2006-07-10 Thread Philip Van Hoof
The function imap_rescan (or a nearby function) allocates +60 MB of ram
to fetch 14,558 headers and then it suddenly clears everything.

I find it very hard to believe that you really need to allocate 60MB
of ram, just to write a summary file of ~1MB. Is there something not
being freed while processing happens?

Can't this be implemented with a simple .. ?

while (stuff = get_next_from_imap ())
{
add_to_summary (stuff)
free_that_next_stuff (stuff)
}

How can such an implementation ever need 60MB ram? I also don't think my
IMAP service is sending me more than a megabyte or two of information.

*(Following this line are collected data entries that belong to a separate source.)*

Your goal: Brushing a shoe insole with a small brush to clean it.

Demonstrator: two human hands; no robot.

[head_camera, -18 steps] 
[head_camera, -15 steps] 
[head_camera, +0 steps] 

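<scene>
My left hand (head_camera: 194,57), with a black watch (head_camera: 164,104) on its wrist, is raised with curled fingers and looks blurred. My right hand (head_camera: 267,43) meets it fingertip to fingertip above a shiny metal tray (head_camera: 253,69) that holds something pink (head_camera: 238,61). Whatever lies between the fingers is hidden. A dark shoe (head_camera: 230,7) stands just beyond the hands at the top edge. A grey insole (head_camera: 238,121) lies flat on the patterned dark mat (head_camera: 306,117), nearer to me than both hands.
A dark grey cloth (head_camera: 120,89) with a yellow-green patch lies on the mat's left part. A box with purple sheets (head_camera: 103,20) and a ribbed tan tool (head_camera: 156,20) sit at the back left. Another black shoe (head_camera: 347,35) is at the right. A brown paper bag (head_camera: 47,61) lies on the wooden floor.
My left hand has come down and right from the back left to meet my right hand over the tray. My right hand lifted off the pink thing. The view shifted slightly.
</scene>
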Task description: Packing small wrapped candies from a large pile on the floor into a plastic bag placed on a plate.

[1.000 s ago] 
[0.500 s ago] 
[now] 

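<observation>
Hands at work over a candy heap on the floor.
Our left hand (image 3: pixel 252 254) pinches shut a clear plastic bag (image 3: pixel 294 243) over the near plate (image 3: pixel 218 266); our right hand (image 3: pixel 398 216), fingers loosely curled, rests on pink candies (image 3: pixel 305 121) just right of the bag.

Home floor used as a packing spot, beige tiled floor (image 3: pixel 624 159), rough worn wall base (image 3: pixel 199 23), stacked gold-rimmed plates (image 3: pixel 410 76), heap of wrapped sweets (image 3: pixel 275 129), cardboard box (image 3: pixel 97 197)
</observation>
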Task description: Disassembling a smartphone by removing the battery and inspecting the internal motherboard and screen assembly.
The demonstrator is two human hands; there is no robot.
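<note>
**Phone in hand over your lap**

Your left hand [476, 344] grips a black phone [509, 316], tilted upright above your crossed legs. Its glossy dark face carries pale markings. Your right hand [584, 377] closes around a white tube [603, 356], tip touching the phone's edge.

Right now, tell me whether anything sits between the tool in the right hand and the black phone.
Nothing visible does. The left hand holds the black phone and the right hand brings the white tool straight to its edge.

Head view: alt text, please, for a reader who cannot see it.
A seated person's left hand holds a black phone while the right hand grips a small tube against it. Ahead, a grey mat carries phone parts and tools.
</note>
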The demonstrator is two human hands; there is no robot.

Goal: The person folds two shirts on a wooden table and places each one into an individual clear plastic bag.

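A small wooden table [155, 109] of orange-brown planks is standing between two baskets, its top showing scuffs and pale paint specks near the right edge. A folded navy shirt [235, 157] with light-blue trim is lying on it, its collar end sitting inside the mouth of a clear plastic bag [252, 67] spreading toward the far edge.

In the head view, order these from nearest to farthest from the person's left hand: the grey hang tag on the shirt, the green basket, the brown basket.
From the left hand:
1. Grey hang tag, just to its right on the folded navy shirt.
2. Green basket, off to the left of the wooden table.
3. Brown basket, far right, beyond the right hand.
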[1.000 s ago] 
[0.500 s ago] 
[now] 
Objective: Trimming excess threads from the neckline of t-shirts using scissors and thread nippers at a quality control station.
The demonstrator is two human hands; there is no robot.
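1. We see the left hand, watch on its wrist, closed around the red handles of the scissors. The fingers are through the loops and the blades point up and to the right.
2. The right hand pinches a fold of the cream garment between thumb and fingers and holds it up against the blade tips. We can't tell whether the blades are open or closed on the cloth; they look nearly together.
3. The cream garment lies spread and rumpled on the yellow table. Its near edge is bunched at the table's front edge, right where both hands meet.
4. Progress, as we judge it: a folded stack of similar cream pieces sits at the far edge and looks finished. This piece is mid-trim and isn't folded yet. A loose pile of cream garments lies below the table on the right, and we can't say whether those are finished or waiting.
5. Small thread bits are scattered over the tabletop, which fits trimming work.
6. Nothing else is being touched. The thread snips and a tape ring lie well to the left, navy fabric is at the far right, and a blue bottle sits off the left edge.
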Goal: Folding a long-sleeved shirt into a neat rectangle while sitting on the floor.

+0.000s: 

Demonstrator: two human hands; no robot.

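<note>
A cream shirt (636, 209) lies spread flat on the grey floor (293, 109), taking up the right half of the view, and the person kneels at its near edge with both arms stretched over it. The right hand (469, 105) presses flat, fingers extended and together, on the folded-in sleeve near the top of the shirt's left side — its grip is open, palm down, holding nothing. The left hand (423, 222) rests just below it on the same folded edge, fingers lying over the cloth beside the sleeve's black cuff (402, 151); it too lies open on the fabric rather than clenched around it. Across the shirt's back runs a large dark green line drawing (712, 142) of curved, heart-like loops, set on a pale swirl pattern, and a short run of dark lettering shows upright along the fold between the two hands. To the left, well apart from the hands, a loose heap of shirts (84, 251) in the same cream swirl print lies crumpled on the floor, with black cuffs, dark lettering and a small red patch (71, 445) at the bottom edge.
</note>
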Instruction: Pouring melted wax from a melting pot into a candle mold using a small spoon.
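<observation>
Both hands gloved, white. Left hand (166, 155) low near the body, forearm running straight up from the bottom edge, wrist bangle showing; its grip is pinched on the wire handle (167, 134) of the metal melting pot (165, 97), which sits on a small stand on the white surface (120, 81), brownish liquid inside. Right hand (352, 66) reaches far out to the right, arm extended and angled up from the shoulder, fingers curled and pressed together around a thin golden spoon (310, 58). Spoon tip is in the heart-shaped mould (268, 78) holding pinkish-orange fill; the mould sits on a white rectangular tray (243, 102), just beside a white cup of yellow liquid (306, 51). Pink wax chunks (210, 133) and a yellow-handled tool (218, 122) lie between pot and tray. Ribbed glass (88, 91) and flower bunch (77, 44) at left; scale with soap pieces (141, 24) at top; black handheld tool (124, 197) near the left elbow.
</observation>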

The only way how I *can* implement having to allocate 60MB just to store
a 1MB summary, is to do something like:

all_stuff = get_everything_from_imap()

copy (allstuff, extraallstuff)
copy (extraallstuff, extraextraallstuff)
copy (extraextraallstuff, extraextraextraallstuff)

foreach (stuff in extraextraextraallstuff)
{
add_to_summary (stuff)
}

free (allstuff)
free (extraallstuff)
free (extraextraallstuff)
free (extraextraextraallstuff)

I'm probably soon going to checkout what is really happening here.
Because allocating 60MB for fetching the headers of a small 14,558
messages folder is ... simply insane in my opinion. Note that the
allocation happens linear (in valgrind, you'll see a perfect triangle
with a 90 degrees angle when the deallocation happens).

I also noticed that by far not everything is getting freed after the
procedure. So it's also leaking very much (like, a 3 MB leak at least).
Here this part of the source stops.